Most damning for the case of train travel is the price of it. At a time where environmental concerns are encouraging us to all hang our keys up and take to the buses and trains, the sheer cost of doing so is forcing us back in the other direction. A single ticket from Huddersfield to Colchester costs over eighty pounds, and that’s for the cheaper route that I took that bypasses London. And that route isn’t an anomaly; I rarely go on a train journey that works out cheaper than driving.


I would love to go on more train journeys, just for the hell of it. I’d love to explore the byways of Britain and her quiet branch-lines, but I can’t afford it.
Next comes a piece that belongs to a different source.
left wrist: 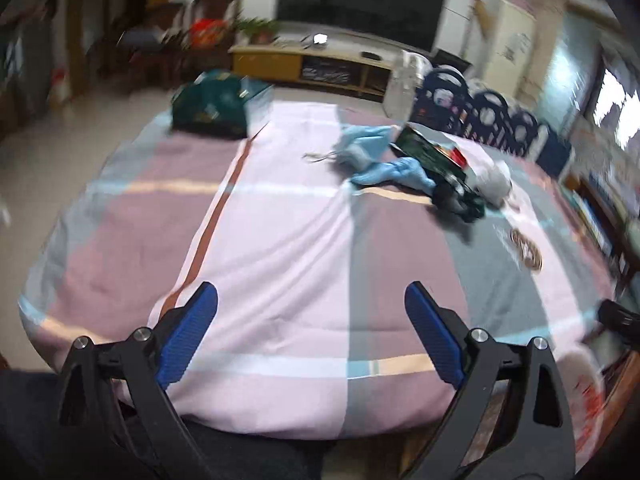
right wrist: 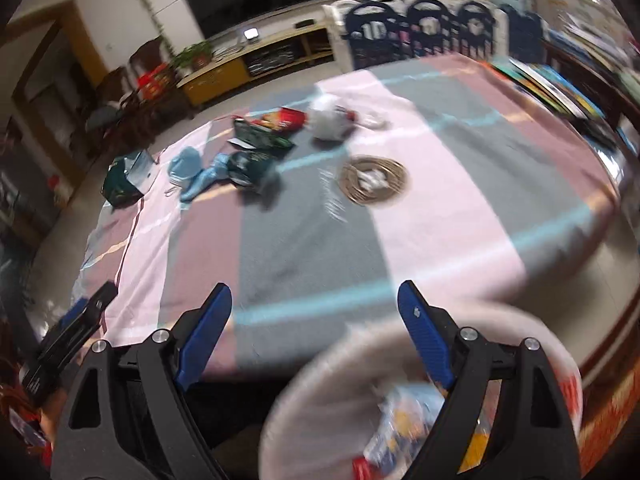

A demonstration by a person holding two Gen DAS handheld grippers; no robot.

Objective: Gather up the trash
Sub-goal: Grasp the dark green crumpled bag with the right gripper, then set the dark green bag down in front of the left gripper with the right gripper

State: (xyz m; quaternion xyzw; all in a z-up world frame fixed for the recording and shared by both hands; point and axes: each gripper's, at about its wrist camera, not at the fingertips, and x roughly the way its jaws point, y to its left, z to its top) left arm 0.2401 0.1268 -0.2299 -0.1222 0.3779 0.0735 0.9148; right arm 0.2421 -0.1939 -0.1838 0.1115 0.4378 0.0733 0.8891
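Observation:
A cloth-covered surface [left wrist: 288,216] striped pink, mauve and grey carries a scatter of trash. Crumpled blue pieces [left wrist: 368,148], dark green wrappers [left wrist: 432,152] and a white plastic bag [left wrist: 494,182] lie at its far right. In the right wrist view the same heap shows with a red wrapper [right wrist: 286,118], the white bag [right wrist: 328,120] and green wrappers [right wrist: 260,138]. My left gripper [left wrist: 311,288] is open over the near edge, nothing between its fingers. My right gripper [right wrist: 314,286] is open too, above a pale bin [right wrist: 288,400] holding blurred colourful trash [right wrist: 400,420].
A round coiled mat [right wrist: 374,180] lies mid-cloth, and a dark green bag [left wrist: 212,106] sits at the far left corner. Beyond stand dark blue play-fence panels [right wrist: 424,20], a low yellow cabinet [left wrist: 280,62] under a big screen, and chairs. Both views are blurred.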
I can’t see how anybody can afford it. Just as soaring petrol prices prevent us going out for a Sunday afternoon drive, we have been priced off the rails. I love learning the geography of Britain through a window at high speed. I love nosily looking into other peoples back gardens, passing offices and gymnasiums, parks and football matches. I have seen an awful lot of the English interior through the window of an express, but only get this luxury these days if it’s subsidised by my company.

And this is how it may end up. The railways could become another form of corporate travel, just as the intercontinental planes are stuffed with businessmen on company-sponsored trips. If Conglomerated International pays for it, who cares how much it costs? In fact, screw it, I’ll go first class. With this story already approaching novella length I shall refrain from going into the politics too deeply; I’m not educationally qualified to do so anyway.  I can, though, fairly say that revenue generation is more of a priority now the trains are run by the private sector than when the government were at the helm.

When privatisation was first proposed it was seen as a way of improving the quality of the service as well as cutting costs. The train operating companies would theoretically whip each other into shape and be in competition for your custom, a sort of railway treaty of Versailles. It didn’t work, though. The companies were quick to realise that it’s much easier to improve profits by ramping up prices than by improving service. I know it will never happen, but renationalisation, taking back the controls and reigning in some of the corporate greed might well be a good step towards getting England back on the rails.

In its current state, train travel is as fantastic as it is flawed and the car continues to be the cheapest, most direct, most reliable way of getting from A to Z. And you get to listen to Radio 2.